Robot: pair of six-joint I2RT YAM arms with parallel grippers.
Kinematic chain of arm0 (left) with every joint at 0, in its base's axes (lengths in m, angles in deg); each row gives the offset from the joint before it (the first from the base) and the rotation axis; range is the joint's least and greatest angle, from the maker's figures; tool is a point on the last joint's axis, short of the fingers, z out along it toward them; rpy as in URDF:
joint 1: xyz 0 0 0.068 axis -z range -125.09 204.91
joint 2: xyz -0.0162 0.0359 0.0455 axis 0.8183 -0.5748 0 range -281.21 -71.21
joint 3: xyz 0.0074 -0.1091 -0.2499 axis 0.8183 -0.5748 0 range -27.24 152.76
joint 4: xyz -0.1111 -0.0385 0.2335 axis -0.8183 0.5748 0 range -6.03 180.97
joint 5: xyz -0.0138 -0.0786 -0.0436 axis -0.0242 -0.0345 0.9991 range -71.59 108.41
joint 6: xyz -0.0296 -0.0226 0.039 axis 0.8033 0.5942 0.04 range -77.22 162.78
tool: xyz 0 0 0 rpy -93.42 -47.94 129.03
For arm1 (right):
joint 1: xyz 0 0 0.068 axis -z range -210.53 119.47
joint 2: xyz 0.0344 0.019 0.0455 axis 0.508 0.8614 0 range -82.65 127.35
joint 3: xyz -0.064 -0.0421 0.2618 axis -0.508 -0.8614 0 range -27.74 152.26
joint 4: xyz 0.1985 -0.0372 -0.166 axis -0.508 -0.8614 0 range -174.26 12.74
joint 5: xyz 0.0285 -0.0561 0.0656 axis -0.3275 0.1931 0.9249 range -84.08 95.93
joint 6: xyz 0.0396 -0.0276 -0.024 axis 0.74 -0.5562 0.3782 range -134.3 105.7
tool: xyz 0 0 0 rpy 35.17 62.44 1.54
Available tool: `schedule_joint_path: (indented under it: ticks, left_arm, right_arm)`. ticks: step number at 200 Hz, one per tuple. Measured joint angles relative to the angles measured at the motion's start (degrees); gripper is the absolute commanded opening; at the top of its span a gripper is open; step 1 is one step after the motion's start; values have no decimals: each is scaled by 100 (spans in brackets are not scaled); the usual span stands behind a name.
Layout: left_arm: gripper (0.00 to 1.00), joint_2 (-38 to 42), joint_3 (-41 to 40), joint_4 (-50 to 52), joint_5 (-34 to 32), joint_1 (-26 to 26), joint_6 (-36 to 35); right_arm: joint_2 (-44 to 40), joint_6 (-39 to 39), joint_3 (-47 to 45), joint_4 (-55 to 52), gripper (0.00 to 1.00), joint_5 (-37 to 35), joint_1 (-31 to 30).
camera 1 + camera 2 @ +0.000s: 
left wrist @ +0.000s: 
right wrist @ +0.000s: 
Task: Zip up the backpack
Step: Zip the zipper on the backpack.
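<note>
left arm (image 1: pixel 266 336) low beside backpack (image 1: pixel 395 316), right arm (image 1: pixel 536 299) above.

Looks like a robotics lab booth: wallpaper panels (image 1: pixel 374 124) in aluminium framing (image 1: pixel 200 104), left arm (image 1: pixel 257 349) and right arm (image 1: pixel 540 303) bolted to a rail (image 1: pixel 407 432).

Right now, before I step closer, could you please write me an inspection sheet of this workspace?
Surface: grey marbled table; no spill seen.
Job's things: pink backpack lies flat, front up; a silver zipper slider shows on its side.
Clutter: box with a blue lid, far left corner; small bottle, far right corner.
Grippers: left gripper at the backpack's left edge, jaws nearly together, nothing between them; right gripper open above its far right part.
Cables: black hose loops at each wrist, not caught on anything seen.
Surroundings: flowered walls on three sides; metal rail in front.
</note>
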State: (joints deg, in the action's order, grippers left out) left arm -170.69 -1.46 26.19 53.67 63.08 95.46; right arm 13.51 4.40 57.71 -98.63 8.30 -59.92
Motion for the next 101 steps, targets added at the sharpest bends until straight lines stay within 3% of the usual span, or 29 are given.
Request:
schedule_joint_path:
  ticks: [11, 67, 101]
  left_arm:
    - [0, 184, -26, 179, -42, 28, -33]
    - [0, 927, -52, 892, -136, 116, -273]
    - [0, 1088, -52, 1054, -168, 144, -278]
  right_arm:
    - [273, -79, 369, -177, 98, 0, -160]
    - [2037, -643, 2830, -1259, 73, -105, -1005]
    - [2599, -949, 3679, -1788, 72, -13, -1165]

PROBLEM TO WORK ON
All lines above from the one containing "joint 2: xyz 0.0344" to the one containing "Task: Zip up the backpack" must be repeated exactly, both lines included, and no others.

OUTPUT OF THE EXERCISE
joint 2: xyz 0.0344 0.019 0.0455 axis 0.508 0.8614 0 range -82.65 127.35
joint 3: xyz -0.064 -0.0421 0.2618 axis -0.508 -0.8614 0 range -27.74 152.26
joint 4: xyz 0.1985 -0.0372 -0.166 axis -0.508 -0.8614 0 range -174.26 12.74
joint 5: xyz 0.0285 -0.0561 0.0656 axis -0.3275 0.1931 0.9249 range -84.08 95.93
joint 6: xyz 0.0396 -0.0276 -0.024 axis 0.74 -0.5562 0.3782 range -134.3 105.7
tool: xyz 0 0 0 rpy 35.17 62.44 1.54
Available tool: `schedule_joint_path: (indented under it: ticks, left_arm, right_arm)`. ticks: step number at 200 Hz, one per tuple. Measured joint angles relative to the angles measured at the motion's start (degrees); gripper is the absolute commanded opening; at the top of its span a gripper is open; step 1 is one step after the motion's start; values have no decimals: each is scaled by 100 (spans in brackets are not scaled); the usual span stands behind a name.
Layout: left_arm: gripper (0.00 to 1.00), joint_2 (-38 to 42), joint_3 (-41 to 40), joint_4 (-50 to 52), joint_5 (-34 to 32), joint_1 (-26 to 26), joint_6 (-36 to 35); right_arm: joint_2 (-44 to 40), joint_6 (-39 to 39), joint_3 (-47 to 45), joint_4 (-55 to 52), gripper (0.00 to 1.00), joint_5 (-37 to 35), joint_1 (-31 to 30).
camera 1 + camera 2 @ +0.000s: 
left wrist @ +0.000s: 
right wrist @ +0.000s: 
Task: Zip up the backpack

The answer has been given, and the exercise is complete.